* _Exercise prompt_: Extract the listing in its entirety, keeping each line identical to the original.

* _Dataset excerpt_:
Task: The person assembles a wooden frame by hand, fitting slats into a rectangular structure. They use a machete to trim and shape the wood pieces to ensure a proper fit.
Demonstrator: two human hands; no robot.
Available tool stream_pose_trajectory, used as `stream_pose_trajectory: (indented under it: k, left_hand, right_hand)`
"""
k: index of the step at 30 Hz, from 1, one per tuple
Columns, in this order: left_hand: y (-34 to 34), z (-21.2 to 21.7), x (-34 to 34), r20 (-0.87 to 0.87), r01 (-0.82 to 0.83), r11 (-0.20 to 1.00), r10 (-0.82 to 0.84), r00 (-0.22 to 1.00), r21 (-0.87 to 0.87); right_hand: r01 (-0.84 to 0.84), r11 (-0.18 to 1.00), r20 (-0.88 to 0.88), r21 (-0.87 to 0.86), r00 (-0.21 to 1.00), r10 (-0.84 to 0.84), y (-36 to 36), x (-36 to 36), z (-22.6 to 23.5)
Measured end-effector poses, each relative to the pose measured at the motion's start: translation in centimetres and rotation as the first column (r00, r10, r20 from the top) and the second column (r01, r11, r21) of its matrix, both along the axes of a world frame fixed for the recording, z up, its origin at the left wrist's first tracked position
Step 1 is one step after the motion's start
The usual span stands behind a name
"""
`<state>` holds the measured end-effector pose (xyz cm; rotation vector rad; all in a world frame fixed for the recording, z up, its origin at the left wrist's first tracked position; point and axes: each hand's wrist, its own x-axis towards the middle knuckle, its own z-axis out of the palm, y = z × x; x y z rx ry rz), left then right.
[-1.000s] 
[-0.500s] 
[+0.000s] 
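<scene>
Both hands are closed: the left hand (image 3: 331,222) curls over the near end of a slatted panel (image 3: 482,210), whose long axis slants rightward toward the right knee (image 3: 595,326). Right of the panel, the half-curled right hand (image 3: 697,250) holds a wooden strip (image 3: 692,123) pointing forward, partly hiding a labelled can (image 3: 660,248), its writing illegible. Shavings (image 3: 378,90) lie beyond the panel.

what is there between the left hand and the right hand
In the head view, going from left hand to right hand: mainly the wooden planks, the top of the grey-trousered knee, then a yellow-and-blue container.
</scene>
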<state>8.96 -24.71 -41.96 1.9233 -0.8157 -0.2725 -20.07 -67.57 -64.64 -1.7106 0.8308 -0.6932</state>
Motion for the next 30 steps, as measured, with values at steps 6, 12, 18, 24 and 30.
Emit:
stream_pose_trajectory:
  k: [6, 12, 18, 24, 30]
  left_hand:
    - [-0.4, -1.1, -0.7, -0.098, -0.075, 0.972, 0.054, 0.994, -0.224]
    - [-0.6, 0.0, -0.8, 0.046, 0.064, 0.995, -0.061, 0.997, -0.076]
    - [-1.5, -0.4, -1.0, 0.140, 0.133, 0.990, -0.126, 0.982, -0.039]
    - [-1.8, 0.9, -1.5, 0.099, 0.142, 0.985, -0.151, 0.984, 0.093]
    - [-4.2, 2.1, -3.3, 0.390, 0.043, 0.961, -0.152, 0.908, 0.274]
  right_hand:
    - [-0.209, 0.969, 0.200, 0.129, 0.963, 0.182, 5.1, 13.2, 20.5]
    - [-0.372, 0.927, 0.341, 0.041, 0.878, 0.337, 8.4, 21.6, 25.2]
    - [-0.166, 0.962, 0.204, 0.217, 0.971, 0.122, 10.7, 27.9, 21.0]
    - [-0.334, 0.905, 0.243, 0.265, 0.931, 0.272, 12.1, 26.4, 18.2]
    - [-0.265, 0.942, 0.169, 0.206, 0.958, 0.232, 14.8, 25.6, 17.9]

* _Response for this exercise_:
Task: The person assembles a wooden frame by hand, fitting slats into a rectangular structure. They use a machete to trim and shape the wood pieces to ensure a proper fit.
Demonstrator: two human hands; no robot.
Available tool stream_pose_trajectory, used as `stream_pose_trajectory: (indented under it: k, left_hand, right_hand)`
"""
k: index of the step at 30 Hz, from 1, one per tuple
Columns, in this order: left_hand: y (-34 to 34), z (-21.2 to 21.7), x (-34 to 34), r20 (-0.87 to 0.87), r01 (-0.82 to 0.83), r11 (-0.20 to 1.00), r10 (-0.82 to 0.84), r00 (-0.22 to 1.00), r21 (-0.87 to 0.87); right_hand: r01 (-0.84 to 0.84), r11 (-0.18 to 1.00), r20 (-0.88 to 0.88), r21 (-0.87 to 0.86), r00 (-0.21 to 1.00), r10 (-0.84 to 0.84), y (-36 to 36), x (-36 to 36), z (-22.6 to 23.5)
Measured end-effector poses, each relative to the pose measured at the motion's start: translation in centimetres and rotation as the first column (r00, r10, r20 from the top) and the second column (r01, r11, r21) of its matrix, both along the axes of a world frame fixed for the recording, z up, its origin at the left wrist's first tracked position
Step 1 is one step after the motion's start
The usual span stands behind a name
"""
`<state>` holds the measured end-effector pose (xyz cm; rotation vector rad; all in a world frame fixed for the recording, z up, its origin at the left wrist's first tracked position; point and axes: each hand's wrist, its own x-axis towards the middle knuckle, its own z-axis out of the palm, y = z × x; x y z rx ry rz), left then right.
[-1.000s] 
[-0.500s] 
[+0.000s] 
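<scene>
Both hands are closed: the left hand (image 3: 331,222) curls over the near end of a slatted panel (image 3: 482,210), whose long axis slants rightward toward the right knee (image 3: 595,326). Right of the panel, the half-curled right hand (image 3: 697,250) holds a wooden strip (image 3: 692,123) pointing forward, partly hiding a labelled can (image 3: 660,248), its writing illegible. Shavings (image 3: 378,90) lie beyond the panel.

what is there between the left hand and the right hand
In the head view, going from left hand to right hand: mainly the wooden planks, the top of the grey-trousered knee, then a yellow-and-blue container.
</scene>
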<state>8.96 -24.71 -41.96 1.9233 -0.8157 -0.2725 -20.07 -67.57 -64.64 -1.7106 0.8308 -0.6932</state>
Motion for the next 30 steps, as measured, with values at steps 6, 12, 18, 24 and 30.
Emit:
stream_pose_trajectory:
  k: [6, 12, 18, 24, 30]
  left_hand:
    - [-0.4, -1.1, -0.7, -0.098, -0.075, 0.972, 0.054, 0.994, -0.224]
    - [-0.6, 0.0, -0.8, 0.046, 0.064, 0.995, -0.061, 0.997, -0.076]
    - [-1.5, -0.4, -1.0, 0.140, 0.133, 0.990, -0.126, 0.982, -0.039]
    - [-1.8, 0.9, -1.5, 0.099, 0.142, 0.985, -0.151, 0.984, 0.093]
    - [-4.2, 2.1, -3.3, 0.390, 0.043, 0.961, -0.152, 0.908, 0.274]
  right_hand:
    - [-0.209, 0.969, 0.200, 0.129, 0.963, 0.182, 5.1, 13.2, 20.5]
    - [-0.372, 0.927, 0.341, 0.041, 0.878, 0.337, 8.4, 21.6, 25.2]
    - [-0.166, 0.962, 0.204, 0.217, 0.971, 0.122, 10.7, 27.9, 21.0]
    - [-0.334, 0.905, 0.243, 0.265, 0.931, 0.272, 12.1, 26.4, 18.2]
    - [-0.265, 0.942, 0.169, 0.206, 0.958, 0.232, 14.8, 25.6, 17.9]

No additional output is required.